Her ne kadar Mayıs ayında gerçekleştirilen bu ziyareti Davutoğlu; ‘belirli aralıklarla bir araya gelip gelecek planlaması yapmak adına alınan ilke kararının bir sonucu’ olarak nitelemiş olsa da, ‘Biden’ faktörünü es geçmemek lazım.
Davutoğlu’nun önceki ziyareti de yine ‘kritik’ bir döneme rastlıyordu.
Kıbrıs müzakere sürecinin ‘ortak açıklama metni’ krizi nedeniyle bir türlü başlayamadığı, tarafların malum metin üzerinde bir türlü uzlaşamadığı bir dönemde önce Yunanistan’a giden Davutoğlu, hemen ardından ise Kıbrıs’a gelmişti.
Davutoğlu’nun Aralık ayında burada yaptığı temasların, ortak açıklama metni konusundaki tıkanıklığın aşılmasında rol oynadığını biliyoruz.
Yani aslında Cumhurbaşkanı Eroğlu’nun ‘ikna’ edilmesinde...

***

Ahmet Davutoğlu bu kez Dışişleri Bakanı olarak değil, Başbakan olarak geliyor Kıbrıs’a.
Ve Kıbrıs sorunu konusunda Aralık 2013 noktasında değiliz artık.
O günlerde ortak metin krizi nedeniyle süreç henüz başlamamıştı.

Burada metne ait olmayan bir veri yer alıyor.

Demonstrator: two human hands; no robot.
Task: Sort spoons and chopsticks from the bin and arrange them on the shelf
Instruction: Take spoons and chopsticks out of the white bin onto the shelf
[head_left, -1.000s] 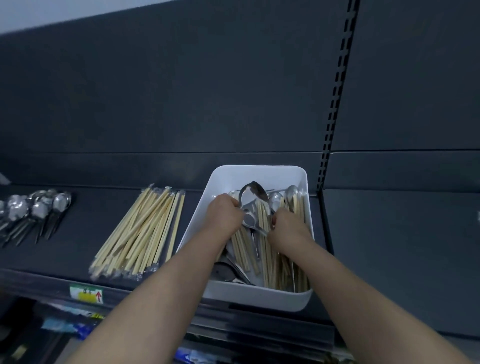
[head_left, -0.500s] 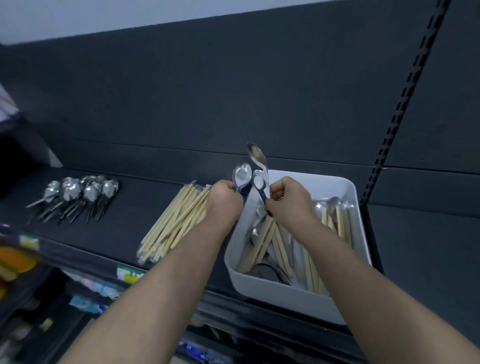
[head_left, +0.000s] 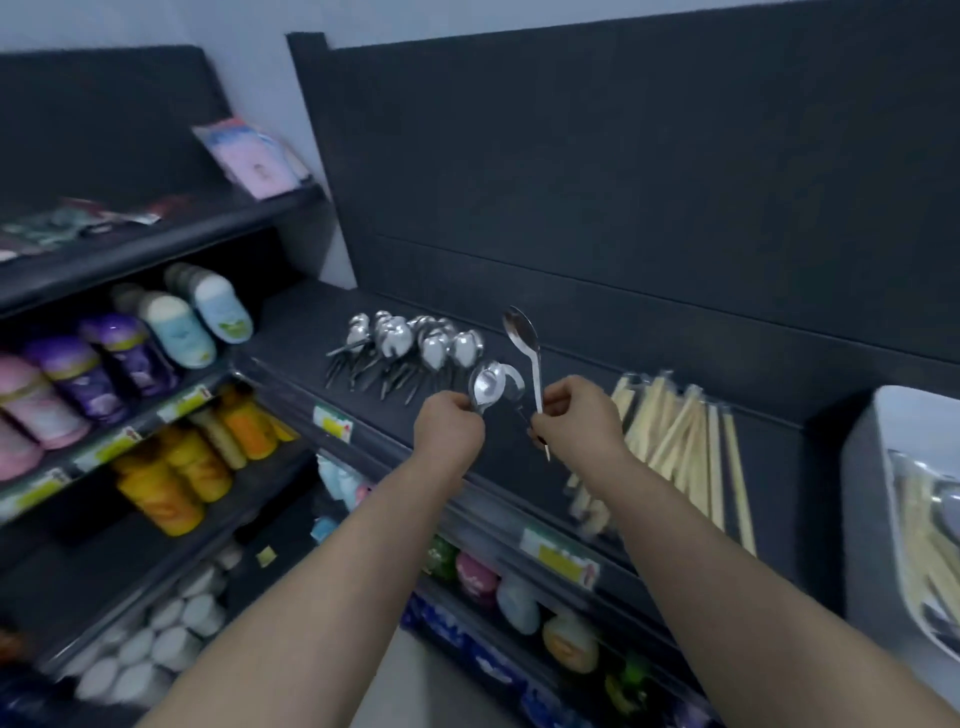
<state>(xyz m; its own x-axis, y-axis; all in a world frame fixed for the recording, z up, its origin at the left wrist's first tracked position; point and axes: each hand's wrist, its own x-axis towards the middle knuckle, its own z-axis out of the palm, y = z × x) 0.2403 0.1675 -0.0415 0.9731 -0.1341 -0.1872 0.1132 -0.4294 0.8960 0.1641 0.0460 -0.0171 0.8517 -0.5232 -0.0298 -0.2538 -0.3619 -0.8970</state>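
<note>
The dark shelf carries everything, and I take the spoon pile on it as the reference. The white bin stands far to the right of the spoon pile, at the border of the view, with chopsticks and some metal inside it. The chopstick bundle lies between the spoon pile and the bin, well apart from the spoons.

Both hands are just in front of the spoon pile and a little to its right, above the shelf. The left hand is closed around the handles of a small bunch of spoons, whose bowls stick up near the pile's right end. The right hand pinches the handle of a single spoon, which stands almost upright, with the bowl on top and the handle tip showing below the hand.

The step in hand is, I judge, to add these spoons to the spoon pile. To do it well, they should go down at the right end of the pile, bowls toward the back and handles toward the front, as the others lie. The single spoon must first be tilted flat. It is better to lower each hand close to the shelf before releasing, because smooth metal slides and can disturb the row. One hand at a time is safer.
</note>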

Şimdi ise başka birtakım ‘krizler’ nedeniyle, Şubat ayında başlayan süreç ilerle(ye)memekte.
Davutoğlu’nun yarın yapacağı ziyaret daha çok ‘törensel’ nitelikte olsa da (ya da öyle görünse de) müzakerelerde gelinen aşamayla ilgili olarak yapılacak değerlendirmelerin ardından kamuoyuna ‘gerekli görülen’ mesajlar verilecektir.
Davutoğlu’nun ziyaretiyle birlikte, Aralık temaslarının ardından müzakerelerin kazandığı ivme benzeri bir ivme beklemek mümkün mü?
Göreceğiz.
Ancak son dönemde her iki tarafta da ‘sivrilmekte’ olan ‘suçlama’ trafiği dikkate alındığında, bu trafiğin Türk tarafı ayağına bir ‘ayar’ yapılması muhtemeldir.
Dışişleri Bakanı Davutoğlu’nun Kıbrıs sorunu konusunda çok ‘sivri’ mesajlar vermekten itinayla kaçındığını biliyoruz.
Başbakan Davutoğlu’nun nasıl bir strateji izleyeceğini ise yaşayıp öğreneceğiz.